By providing deterministic control, data access, and uptime in an open platform, PROFINET is foundational to the Industrial Internet of Things (IIoT) and Industrie 4.0.

IoT_I4What is the relationship between the Industrial Internet of Things, the Internet of Things (IoT), and Industrie 4.0? The Internet of Things is the network of physical objects—devices, vehicles, buildings, and other items embedded with electronics, software, sensors, and network connectivity—that enables these objects to collect and exchange data. The IoT allows objects to be sensed and controlled remotely across existing network infrastructure, creating opportunities for more direct integration of the physical world into computer-based systems, and resulting in improved efficiency, accuracy, and economic benefit. When IoT is augmented with sensors and actuators, the technology becomes an instance of the more general class of cyber-physical systems that also encompasses technologies such as smart grids, smart homes, intelligent transportation, and smart cities. Each thing is uniquely identifiable through its embedded computing system but is able to interoperate within the existing Internet infrastructure. Experts estimate that the IoT will consist of almost 50 billion objects by 2020.

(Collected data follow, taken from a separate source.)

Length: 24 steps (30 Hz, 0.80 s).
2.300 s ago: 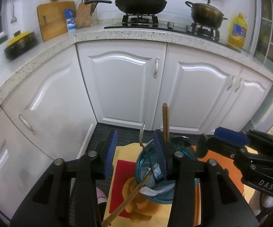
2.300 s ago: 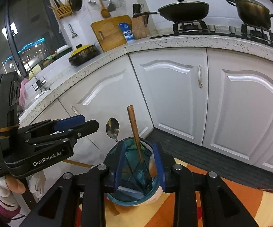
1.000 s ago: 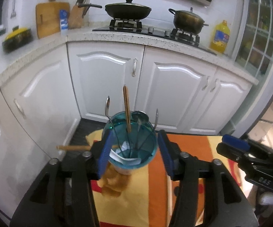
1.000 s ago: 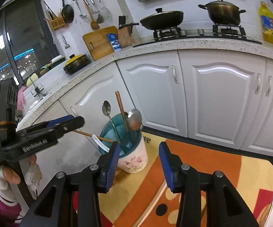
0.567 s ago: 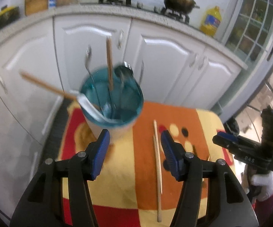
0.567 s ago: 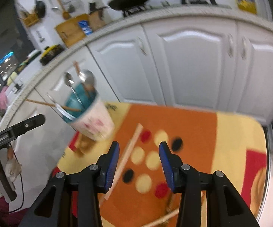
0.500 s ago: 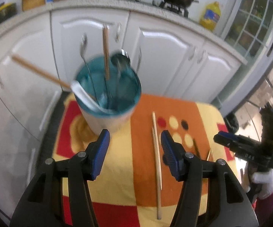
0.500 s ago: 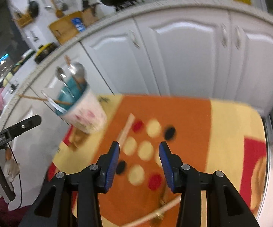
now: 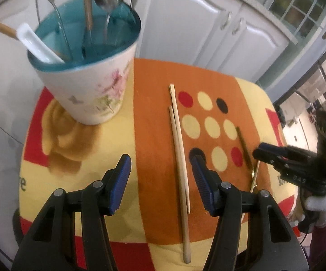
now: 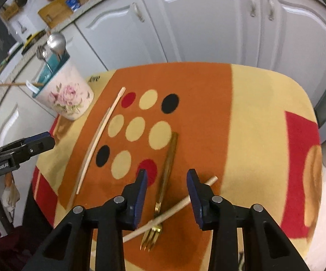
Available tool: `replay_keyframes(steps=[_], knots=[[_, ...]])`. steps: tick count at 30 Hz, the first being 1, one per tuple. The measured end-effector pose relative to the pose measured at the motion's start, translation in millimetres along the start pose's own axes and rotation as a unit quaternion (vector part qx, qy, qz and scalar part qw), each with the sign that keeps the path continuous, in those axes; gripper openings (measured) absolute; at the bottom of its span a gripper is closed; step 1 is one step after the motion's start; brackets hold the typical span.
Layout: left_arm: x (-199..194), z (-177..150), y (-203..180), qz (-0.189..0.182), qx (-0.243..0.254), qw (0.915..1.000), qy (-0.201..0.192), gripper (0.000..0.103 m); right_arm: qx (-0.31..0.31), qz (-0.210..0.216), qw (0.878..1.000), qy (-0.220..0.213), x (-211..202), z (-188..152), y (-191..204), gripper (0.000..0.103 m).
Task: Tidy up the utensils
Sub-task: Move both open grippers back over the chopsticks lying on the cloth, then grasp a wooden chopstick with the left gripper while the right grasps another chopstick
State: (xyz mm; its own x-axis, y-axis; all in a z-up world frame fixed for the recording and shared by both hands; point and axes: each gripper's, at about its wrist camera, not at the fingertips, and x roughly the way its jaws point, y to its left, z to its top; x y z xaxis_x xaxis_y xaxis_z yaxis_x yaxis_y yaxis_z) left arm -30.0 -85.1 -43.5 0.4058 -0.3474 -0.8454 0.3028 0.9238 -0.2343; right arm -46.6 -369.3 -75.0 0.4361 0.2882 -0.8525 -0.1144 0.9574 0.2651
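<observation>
White cabinets back the desk (image 9: 253,94). Beside the cup (image 9: 88,72), two chopsticks (image 9: 178,144) lie lengthwise between the wide-open, empty left tongs (image 9: 160,176). Farther off, the fork (image 10: 165,180) lies lengthwise between the closing, empty right tongs (image 10: 166,185).
</observation>
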Motion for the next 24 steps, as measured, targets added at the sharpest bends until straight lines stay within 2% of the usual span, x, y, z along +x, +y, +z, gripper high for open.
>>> replay_keyframes(steps=[5,14,18,24], knots=[[14,-8,-4,-0.005,0.013,0.9996,0.025,0.056,0.009,0.002,1.0,-0.003,9,5,0,0.035],[41,2,-9,-0.01,0.015,0.9991,0.037,0.054,0.057,-0.013,0.998,-0.021,-18,-1,-28,0.035],[58,6,-13,0.023,0.026,0.9983,0.047,0.049,0.081,-0.012,0.996,-0.02,-23,-6,-40,0.035],[56,5,-11,0.04,0.04,0.9976,0.039,0.049,0.088,0.001,0.996,-0.025,-25,-6,-39,0.035]])
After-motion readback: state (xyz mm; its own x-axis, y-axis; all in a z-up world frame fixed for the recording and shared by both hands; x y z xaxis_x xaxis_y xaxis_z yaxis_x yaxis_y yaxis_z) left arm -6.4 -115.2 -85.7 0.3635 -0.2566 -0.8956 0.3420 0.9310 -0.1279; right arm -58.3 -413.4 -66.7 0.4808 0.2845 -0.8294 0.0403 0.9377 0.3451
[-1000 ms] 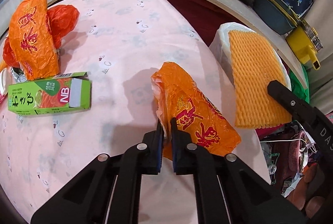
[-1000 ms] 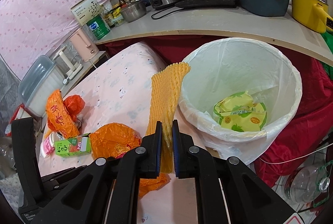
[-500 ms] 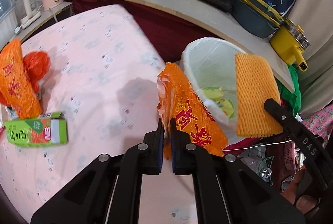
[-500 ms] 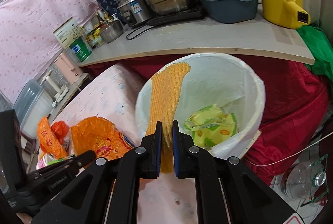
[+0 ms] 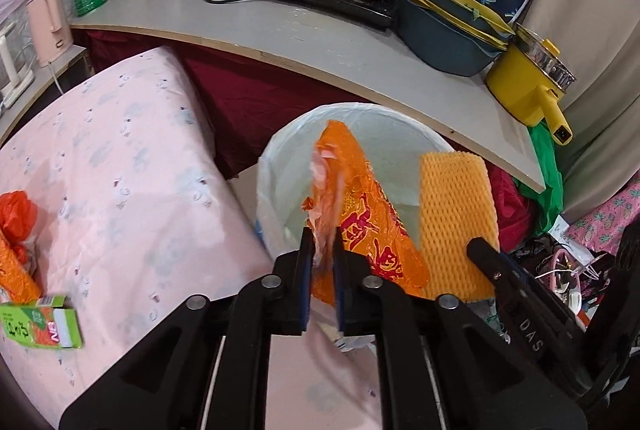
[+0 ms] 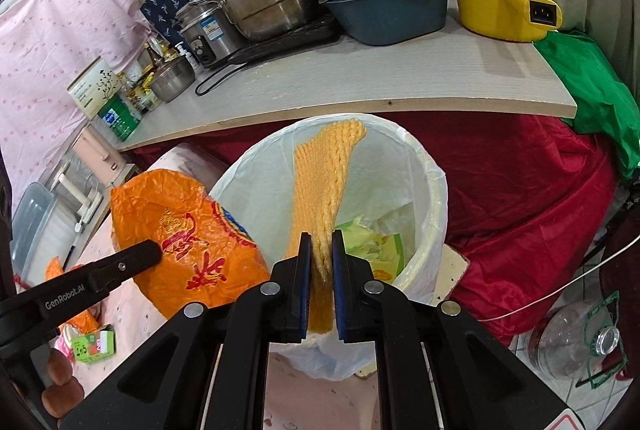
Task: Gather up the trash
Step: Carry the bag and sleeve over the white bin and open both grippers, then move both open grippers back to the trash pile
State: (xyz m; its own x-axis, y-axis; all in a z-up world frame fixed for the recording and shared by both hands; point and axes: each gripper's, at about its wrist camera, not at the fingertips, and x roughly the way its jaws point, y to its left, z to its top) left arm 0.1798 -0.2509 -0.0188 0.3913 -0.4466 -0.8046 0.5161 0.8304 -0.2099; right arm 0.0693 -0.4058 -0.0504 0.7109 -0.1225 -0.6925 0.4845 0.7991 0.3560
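Note:
A white-lined trash bin [image 5: 282, 154] [image 6: 434, 186] stands under the counter edge. My left gripper [image 5: 323, 242] holds a crumpled orange plastic bag [image 5: 362, 218] [image 6: 188, 230] over the bin's near rim. Its jaws are opening, and the blurred bag still fills the gap. My right gripper [image 6: 321, 246] holds a yellow foam net [image 6: 320, 182] [image 5: 456, 222] over the bin mouth. Its jaws are opening too, with the net still touching both pads. Yellow-green wrappers [image 6: 378, 250] lie inside the bin.
A green carton [image 5: 44, 322] [image 6: 94, 344] and more orange bags [image 5: 16, 230] lie on the pink-clothed table [image 5: 120, 170] at left. Above the bin a counter [image 5: 320, 42] carries pots and a yellow cooker [image 5: 532, 82]. A plastic bottle [image 6: 568, 342] lies on the floor.
Both grippers have carried their loads off the table and to the right, over the bin. The gap between each pair of jaws has widened slightly.

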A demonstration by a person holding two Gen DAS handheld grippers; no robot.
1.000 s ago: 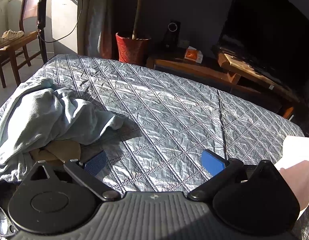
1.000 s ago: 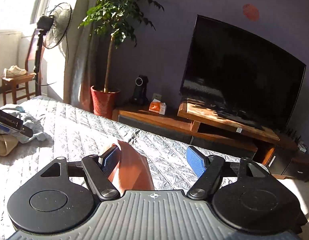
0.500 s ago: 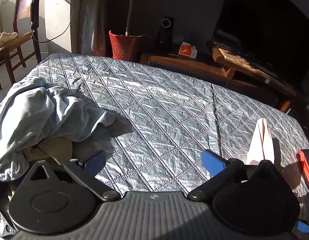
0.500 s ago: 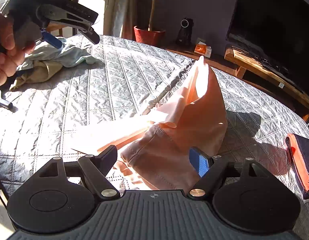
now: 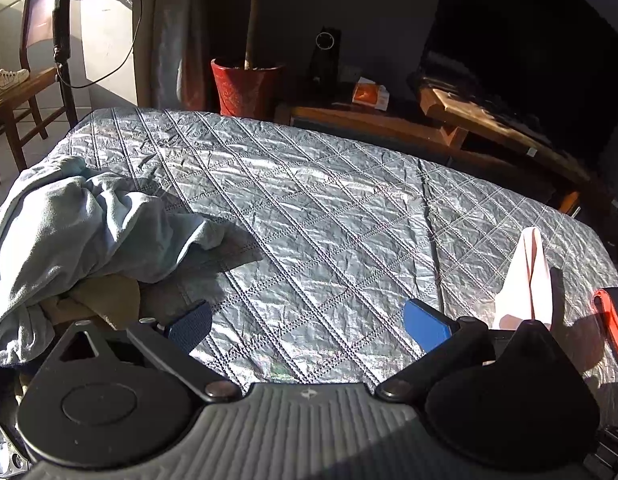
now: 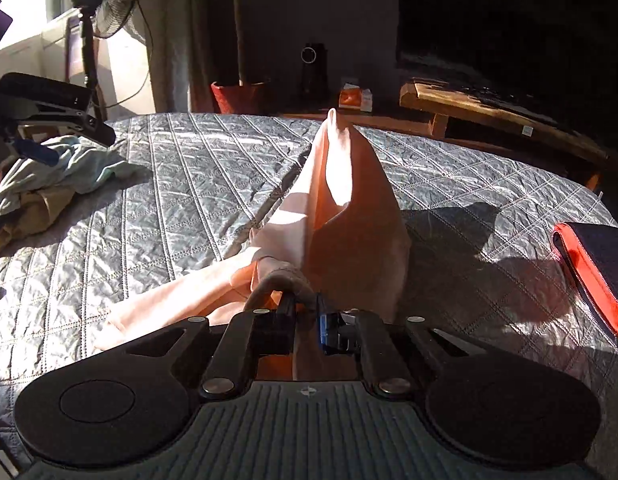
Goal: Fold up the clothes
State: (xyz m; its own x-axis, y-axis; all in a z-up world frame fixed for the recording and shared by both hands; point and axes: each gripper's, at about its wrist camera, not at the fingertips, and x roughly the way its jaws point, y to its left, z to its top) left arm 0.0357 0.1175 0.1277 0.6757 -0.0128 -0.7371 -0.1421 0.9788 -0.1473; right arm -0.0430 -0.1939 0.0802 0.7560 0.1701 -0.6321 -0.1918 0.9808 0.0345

Industrie 4.0 or the “fourth industrial revolution” is a collective term embracing a number of contemporary automation, data exchange, and manufacturing technologies. It had been defined as a collective term for technologies and concepts of value chain organization that draws together cyber-physical systems, the IoT, and the Internet of Services. The term “Industrie 4.0” originated from a project in the high-tech strategy of the German government that promotes the computerization of manufacturing.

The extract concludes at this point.